Work to complete -> Return the data word for word. Pictures are to be omitted.

The data ->
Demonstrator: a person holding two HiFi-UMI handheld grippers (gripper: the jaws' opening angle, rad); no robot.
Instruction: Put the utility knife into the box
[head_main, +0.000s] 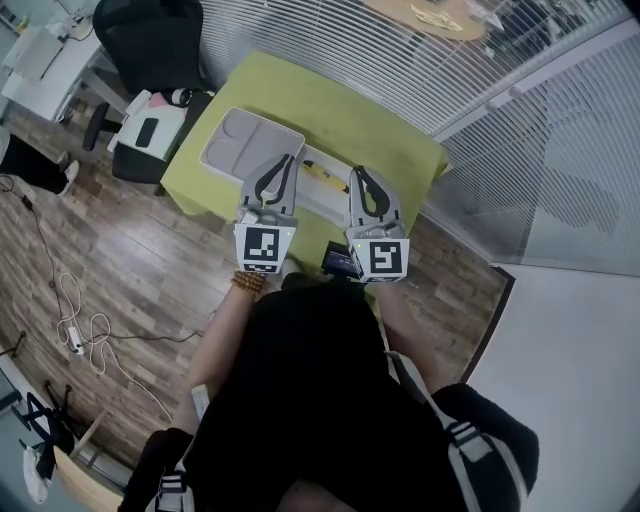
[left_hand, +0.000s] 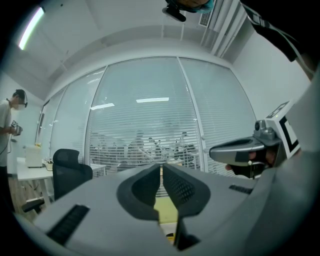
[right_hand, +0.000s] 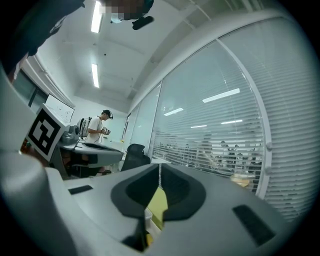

Solution to the problem ->
Demonstrator: a person holding two HiFi-UMI handheld grippers (gripper: the jaws' opening angle, rad); no robot.
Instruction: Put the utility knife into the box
[head_main, +0.000s] 
[left_hand, +0.000s] 
[right_hand, +0.000s] 

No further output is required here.